Nobody thinks that Bush and McCain have a real answer to the challenges we face. So what they're going to try to do is make you scared of me. You know, `he's not patriotic enough, he's got a funny name,' you know, `he doesn't look like all those other presidents on the dollar bills.' -- Barack Obama
As a conservative* I am skeptical of the Marxist notion of history as a process that responds to deterministic dialectic forces that control its flow and make it extend into the future as certainly as it extends into the past -- skeptical, but not altogether immune. There is a sense in this country that we are ready to turn the corner on the race issue -- that out of an understanding of our admittedly-racist past, and an appreciation of the more recent achievements blacks have made in society, we are ready for a new synthesis in the form of our first black president. I feel it. I share it. But I think our responsibility as citizens of our democracy is to choose the man we think will do the best job and then, if he turns out to be black (as he inevitably will some day), so much the better. Sadly, I don't think Barack's the guy.
But the news media apparently don't share my point of view. People will tell you that the media are in the tank for Obama but that is simply not true. It's not Obama they are enamored with, it is history. They are simply captivated with the sense that the moment for the first black president has come... and Obama is the candidate at hand. Here is the Rolling Stone cover I stole Obama's mug from to put him on the Twenty.
I chose the Rolling Stone's cover because it has Obama facing more or less the same direction as Jackson is on the twenty and because it has him looking rather Jacksonian I think. It is only right now as I type this, having just pasted the image into the text, that I notice the subhead of the Stones' endorsement: "The Candidate and the Call of History." What a perfect example of my thesis here. [Note to self: track down this issue of the Stone and see if it makes me look like an ass.]
The reason Obama keeps mentioning his blackness is not so much to accuse his detractors of being secret racists as to remind people of the flow of history and his appointed place in it. This is not to say that some of Obama's supporters don't think that all Republicans are closet racists; of course there are such people in Obama's base but there is simply no reason for him to campaign to them right now; he can take them for granted (and he does) since they have nowhere else to go.
Obama's not-so-secret weapon is the undeniable fact that the 'mantle of history' appeal works really well with undecided voters -- it resonates with the people in the middle who both candidates need to win. Independents tend to be less ideological and are much more susceptible to the argument that it is time for a black president.
That is why McCain's choice of Sarah Palin as Vice President is so brilliant. Undecided voters are also open to the idea that the time is right for a female president. Suddenly McCain has as good a grip on the mantle of history as Obama does. McCain's age, which was a big negative before, now adds spice to the "first woman president" angle. McCain is not likely to run for a second term and a Palin candidacy in four years is highly probable. And the fact that Palin is a strong conservative helps shore up McCain's wobbly support in his own base.

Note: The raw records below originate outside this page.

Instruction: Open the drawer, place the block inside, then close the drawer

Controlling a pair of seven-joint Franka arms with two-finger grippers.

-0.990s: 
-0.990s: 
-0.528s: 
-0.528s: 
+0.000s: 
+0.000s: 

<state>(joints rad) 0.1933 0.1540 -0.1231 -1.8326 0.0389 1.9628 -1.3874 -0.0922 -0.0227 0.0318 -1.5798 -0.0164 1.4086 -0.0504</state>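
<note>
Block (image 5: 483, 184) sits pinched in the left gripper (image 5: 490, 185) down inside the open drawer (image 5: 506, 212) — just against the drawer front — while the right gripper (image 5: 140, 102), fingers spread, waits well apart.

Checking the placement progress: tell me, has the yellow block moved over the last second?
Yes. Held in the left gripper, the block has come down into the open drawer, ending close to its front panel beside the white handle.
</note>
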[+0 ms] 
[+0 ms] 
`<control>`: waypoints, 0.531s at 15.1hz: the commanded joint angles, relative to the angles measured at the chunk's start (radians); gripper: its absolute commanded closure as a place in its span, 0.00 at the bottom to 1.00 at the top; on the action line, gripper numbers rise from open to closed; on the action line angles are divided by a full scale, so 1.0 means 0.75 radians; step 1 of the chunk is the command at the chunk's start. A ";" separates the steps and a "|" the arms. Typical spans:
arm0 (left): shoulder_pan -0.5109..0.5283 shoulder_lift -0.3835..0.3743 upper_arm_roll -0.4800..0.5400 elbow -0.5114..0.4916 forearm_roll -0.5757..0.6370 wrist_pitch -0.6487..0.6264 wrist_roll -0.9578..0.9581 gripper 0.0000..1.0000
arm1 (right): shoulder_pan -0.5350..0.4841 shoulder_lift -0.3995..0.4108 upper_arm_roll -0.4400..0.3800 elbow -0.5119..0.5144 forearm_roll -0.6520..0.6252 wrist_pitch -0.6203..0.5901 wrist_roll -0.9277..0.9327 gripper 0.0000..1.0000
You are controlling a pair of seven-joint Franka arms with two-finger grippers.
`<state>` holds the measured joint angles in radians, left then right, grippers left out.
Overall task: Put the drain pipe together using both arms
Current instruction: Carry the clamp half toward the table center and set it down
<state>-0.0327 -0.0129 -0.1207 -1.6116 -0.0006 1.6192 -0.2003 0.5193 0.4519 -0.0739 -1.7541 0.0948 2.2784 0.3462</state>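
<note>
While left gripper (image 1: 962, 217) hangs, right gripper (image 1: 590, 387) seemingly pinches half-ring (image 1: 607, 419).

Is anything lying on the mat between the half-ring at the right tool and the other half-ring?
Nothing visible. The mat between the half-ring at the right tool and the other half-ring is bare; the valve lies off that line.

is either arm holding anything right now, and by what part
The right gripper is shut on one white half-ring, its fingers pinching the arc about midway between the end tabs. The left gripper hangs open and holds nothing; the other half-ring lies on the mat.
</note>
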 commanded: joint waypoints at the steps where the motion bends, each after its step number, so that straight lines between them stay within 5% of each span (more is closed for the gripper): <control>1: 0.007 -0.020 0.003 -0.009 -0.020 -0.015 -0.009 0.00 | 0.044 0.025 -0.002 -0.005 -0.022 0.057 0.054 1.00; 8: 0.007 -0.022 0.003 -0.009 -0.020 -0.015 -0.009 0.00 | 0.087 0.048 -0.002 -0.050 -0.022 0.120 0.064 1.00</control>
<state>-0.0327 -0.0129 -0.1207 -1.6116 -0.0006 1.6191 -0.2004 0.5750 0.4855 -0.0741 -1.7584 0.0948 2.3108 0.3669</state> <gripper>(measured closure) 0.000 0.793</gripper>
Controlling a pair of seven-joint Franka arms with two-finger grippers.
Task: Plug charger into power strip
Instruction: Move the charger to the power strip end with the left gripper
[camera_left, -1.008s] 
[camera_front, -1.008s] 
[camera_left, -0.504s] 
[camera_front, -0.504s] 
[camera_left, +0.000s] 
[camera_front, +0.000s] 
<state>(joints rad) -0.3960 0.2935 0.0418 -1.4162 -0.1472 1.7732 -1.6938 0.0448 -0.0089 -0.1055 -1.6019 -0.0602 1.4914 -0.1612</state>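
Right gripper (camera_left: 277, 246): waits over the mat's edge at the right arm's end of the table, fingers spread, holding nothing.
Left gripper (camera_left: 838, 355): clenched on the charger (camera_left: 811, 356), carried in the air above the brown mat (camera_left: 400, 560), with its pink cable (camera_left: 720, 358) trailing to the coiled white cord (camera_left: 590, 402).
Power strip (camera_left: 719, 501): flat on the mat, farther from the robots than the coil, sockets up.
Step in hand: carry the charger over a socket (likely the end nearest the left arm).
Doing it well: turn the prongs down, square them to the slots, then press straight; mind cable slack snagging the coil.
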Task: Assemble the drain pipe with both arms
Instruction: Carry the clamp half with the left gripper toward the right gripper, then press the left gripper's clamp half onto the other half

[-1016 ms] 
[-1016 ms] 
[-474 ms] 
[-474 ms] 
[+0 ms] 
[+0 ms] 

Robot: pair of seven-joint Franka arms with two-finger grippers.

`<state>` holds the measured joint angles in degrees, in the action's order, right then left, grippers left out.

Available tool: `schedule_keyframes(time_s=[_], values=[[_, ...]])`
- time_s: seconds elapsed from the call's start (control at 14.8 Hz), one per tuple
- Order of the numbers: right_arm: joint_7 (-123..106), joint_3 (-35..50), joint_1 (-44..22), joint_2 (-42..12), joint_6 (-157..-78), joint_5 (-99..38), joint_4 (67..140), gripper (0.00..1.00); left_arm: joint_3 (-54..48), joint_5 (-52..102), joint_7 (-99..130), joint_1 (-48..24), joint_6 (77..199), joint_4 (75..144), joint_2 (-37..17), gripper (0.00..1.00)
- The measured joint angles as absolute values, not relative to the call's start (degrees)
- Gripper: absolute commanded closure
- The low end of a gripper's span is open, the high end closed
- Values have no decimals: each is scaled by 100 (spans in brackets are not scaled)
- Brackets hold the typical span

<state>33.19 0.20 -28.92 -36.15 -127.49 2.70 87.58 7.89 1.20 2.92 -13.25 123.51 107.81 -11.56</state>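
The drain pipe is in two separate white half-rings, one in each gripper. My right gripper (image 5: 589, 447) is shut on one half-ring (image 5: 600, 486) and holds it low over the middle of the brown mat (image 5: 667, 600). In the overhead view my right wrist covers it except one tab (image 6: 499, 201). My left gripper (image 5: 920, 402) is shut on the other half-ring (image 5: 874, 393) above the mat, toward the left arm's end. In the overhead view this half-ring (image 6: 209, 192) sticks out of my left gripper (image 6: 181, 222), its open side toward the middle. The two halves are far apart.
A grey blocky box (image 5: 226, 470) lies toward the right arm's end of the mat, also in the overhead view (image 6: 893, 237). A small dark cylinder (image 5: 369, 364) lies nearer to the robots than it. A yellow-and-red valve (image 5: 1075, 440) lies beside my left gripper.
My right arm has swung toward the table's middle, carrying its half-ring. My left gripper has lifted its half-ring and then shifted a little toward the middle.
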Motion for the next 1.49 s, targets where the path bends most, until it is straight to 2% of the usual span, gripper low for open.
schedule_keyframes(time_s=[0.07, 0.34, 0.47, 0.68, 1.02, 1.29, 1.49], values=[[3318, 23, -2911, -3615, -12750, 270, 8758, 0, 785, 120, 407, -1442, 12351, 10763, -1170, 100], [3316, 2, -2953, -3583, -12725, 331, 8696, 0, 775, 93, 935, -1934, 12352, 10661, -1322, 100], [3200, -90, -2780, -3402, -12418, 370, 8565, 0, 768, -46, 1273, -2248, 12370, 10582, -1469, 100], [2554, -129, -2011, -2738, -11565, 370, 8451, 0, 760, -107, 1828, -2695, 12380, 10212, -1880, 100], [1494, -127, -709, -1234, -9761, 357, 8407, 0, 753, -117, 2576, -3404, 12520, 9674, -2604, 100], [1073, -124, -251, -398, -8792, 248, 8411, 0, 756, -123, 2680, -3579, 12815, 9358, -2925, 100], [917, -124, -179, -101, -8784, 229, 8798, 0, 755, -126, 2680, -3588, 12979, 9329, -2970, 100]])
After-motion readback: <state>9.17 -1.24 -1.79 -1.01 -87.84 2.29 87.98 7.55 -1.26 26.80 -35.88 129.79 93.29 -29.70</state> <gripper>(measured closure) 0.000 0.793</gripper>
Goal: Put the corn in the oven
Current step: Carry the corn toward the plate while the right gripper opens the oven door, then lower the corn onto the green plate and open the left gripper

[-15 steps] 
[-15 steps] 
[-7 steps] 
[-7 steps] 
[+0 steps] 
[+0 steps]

With the "mantle-of-history" gap suddenly closed, independent voters are faced with the odious chore of choosing between the candidates based on the issues -- a task which both candidates render almost impossible by making their campaign material indecipherably vague.
Currently the Obama campaign is trying, with little success, to convince the public that Sarah Palin isn't, you know, really a woman, but is instead some sort of Stepford Wives, Republican homunculus who is unfit to claim the mandate of history. It's an uphill struggle but they have to discredit her to make the contest once again a referendum on race relations. If they can't make that work they run the risk that the middle-of-the-road voter will notice Obama's voting record which (for 2007) was the most perfectly liberal in the country.
Although there have been a few defections, Obama still has the media in his corner. Most of them are Liberals and they hate the idea that the forces of history might be co-opted by the other side. But suddenly, with Palin in the race, the coverage is much less about the exciting moment in history and more about good old-fahsioned mud slinging.
*I describe myself as a "conservative" to save time since "hawkish minarchist traditionalist libertarian fuaionist" doesn't mean anything to most of my readers, readers who, if the terms are explained to them, will respond with "Oh, that's some kind of a conservative, right?"
1 comment:
I think the course of history is pushing us towards a hot president. Which still makes Palin a brilliant choice as running mate for McCain.